Work request
Scan the material for the word "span", and copy each line where it shows up.

Given data
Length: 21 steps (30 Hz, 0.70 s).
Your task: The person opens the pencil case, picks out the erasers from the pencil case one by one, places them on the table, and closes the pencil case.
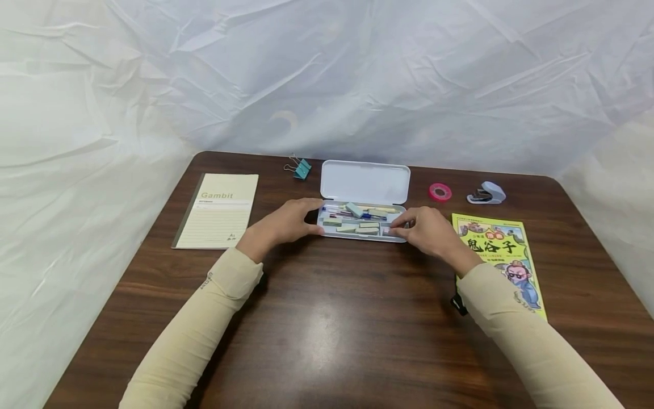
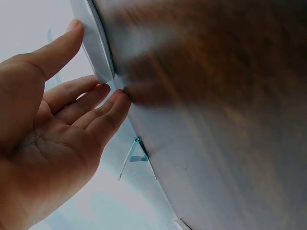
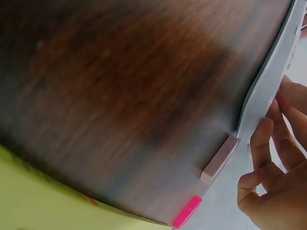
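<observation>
A white pencil case [image 1: 365,238] lies with its lid [image 1: 365,182] raised at the back. Its rear section holds several pens [image 1: 380,209] and a pale blue block [image 1: 354,210]; pale green eraser-like blocks [image 1: 366,230] fill the front. My left hand [image 1: 287,222] grips the left end, thumb [image 2: 64,48] against the front wall and fingers round the rear corner. Over the small right compartment, my right hand [image 1: 428,230] pinches at a small pinkish-white block [image 1: 385,231] with thumb and forefinger; its other fingers are curled beside the case's end.
A beige notebook [image 1: 219,210] lies left, and a teal binder clip [image 1: 301,168] behind the case. Right stand a pink tape roll [image 1: 440,192], a pale stapler [image 1: 487,193] and a yellow comic book [image 1: 501,261] under my forearm. A pinkish-beige block [image 3: 219,158] lies near the case's right end.
</observation>
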Tool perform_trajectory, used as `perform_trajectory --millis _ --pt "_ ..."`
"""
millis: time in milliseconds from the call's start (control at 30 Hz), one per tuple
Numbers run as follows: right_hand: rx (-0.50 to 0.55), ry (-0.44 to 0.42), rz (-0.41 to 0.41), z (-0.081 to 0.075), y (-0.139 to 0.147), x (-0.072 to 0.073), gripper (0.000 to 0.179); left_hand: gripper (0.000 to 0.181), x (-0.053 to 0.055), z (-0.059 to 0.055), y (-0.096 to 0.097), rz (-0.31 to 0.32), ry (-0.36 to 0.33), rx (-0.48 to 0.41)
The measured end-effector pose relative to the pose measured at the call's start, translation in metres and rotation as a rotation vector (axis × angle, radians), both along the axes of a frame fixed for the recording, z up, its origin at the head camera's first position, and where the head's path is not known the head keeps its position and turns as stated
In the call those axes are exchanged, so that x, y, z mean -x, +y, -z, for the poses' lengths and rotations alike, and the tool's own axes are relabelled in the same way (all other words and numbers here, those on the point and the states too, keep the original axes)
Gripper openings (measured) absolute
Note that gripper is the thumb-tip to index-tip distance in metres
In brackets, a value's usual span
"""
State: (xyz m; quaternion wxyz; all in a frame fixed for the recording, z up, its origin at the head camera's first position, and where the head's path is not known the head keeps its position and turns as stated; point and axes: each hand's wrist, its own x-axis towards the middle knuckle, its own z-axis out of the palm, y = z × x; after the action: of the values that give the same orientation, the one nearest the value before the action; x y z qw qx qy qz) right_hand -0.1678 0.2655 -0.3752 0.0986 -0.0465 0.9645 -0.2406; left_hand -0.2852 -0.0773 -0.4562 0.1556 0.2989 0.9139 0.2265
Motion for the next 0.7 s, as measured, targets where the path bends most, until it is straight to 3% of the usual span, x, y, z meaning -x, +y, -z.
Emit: perform_trajectory --millis 700 --pt "0.031 0.056 -0.070 0.0026 0.0027 0.0010 0.022 0.088 -0.0029 -0.0026 0.0005 0.015 0.029 -0.009"
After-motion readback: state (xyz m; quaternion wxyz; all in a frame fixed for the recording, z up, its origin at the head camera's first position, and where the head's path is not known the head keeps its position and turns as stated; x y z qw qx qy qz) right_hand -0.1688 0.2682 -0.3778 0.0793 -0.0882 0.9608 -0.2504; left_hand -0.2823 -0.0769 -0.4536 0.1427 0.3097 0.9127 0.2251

Expected output
In brackets, a value's usual span
Motion for the next 0.7 s, as measured, targets where the path bends most, until it is straight to 3% of the usual span, x, y, z meaning -x, +y, -z.

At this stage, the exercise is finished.